* [Activity]: Give every line of the data again, unchanged, but with no pictures.

* [Provided data]:
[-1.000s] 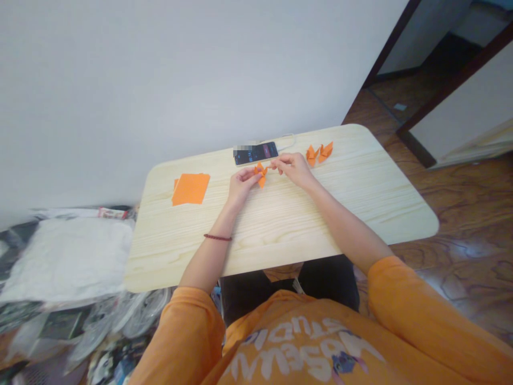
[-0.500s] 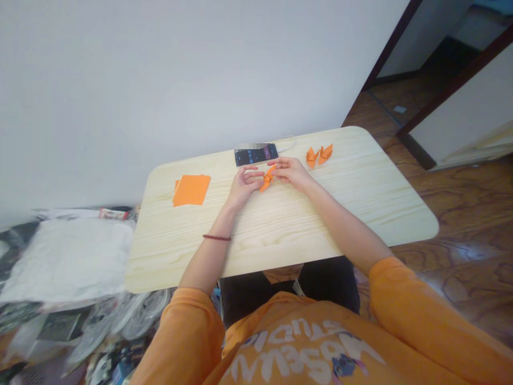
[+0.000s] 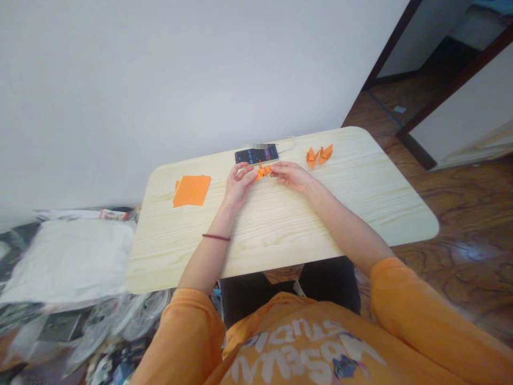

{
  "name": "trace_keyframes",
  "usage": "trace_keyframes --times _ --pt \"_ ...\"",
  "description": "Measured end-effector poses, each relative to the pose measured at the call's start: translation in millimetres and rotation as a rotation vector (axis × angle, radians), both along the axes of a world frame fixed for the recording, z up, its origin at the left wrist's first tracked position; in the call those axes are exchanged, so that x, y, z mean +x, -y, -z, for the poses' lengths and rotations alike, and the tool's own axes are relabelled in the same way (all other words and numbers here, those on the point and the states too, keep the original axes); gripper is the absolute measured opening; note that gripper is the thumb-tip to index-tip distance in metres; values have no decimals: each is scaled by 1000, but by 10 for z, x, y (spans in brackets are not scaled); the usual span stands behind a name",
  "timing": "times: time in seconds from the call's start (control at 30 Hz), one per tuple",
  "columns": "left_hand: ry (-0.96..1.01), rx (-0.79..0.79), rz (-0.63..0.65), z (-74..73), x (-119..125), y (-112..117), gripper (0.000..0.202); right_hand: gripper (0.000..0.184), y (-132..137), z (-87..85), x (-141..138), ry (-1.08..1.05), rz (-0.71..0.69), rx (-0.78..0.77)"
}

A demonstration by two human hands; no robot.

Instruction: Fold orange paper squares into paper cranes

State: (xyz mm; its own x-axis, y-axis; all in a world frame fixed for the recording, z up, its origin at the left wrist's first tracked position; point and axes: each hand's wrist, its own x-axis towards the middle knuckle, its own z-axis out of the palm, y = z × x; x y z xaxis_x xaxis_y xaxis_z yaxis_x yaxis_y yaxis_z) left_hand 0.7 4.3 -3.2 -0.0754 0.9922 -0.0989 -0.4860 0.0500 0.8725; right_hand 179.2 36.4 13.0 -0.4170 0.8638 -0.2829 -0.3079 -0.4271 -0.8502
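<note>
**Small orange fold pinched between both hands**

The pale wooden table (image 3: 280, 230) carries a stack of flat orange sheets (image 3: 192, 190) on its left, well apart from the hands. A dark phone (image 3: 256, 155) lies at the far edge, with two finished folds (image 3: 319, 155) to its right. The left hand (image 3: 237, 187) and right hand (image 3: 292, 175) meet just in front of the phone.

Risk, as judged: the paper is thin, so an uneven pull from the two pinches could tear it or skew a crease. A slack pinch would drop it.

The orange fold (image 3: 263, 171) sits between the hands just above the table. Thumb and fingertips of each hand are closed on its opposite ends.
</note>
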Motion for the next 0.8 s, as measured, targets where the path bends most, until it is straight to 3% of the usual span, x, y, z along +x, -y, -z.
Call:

* [Answer to the exercise]:
[-1.000s] 
[-0.500s] 
[+0.000s] 

{
  "name": "trace_keyframes",
  "usage": "trace_keyframes --times _ --pt \"_ ...\"",
  "description": "Measured end-effector poses, each relative to the pose measured at the call's start: translation in millimetres and rotation as a rotation vector (axis × angle, radians), both along the axes of a world frame fixed for the recording, z up, its origin at the left wrist's first tracked position; in the call those axes are exchanged, so that x, y, z mean +x, -y, -z, for the poses' lengths and rotations alike, and the tool's own axes are relabelled in the same way (all other words and numbers here, those on the point and the states too, keep the original axes); gripper is the absolute measured opening; note that gripper is the thumb-tip to index-tip distance in metres; values have no decimals: each is scaled by 1000, but by 10 for z, x, y (spans in brackets are not scaled); the usual span stands behind a name",
  "timing": "times: time in seconds from the call's start (control at 30 Hz), one per tuple",
  "columns": "left_hand: ry (-0.96..1.01), rx (-0.79..0.79), rz (-0.63..0.65), z (-74..73), x (-119..125), y (-112..117), gripper (0.000..0.202); right_hand: gripper (0.000..0.184), y (-132..137), z (-87..85), x (-141..138), ry (-1.08..1.05), rz (-0.71..0.69), rx (-0.78..0.77)"
}

A demonstration by two human hands; no robot.

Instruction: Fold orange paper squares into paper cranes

State: (xyz mm; its own x-axis, y-axis; all in a world frame fixed for the recording, z up, its origin at the left wrist's first tracked position; point and axes: each hand's wrist, its own x-axis towards the middle knuckle, its own z-axis out of the palm, y = z × x; x y z xaxis_x xaxis_y xaxis_z yaxis_x yaxis_y yaxis_z) left_hand 0.7 4.3 -3.2 -0.0754 0.9922 -0.0989 -0.4860 0.0500 0.8725; right_hand 179.2 36.4 13.0 -0.4170 0.8638 -0.2829 -0.3079 -0.4271 -0.8502
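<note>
**Small orange fold pinched between both hands**

The pale wooden table (image 3: 280, 230) carries a stack of flat orange sheets (image 3: 192, 190) on its left, well apart from the hands. A dark phone (image 3: 256, 155) lies at the far edge, with two finished folds (image 3: 319, 155) to its right. The left hand (image 3: 237, 187) and right hand (image 3: 292, 175) meet just in front of the phone.

Risk, as judged: the paper is thin, so an uneven pull from the two pinches could tear it or skew a crease. A slack pinch would drop it.

The orange fold (image 3: 263, 171) sits between the hands just above the table. Thumb and fingertips of each hand are closed on its opposite ends.
</note>
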Motion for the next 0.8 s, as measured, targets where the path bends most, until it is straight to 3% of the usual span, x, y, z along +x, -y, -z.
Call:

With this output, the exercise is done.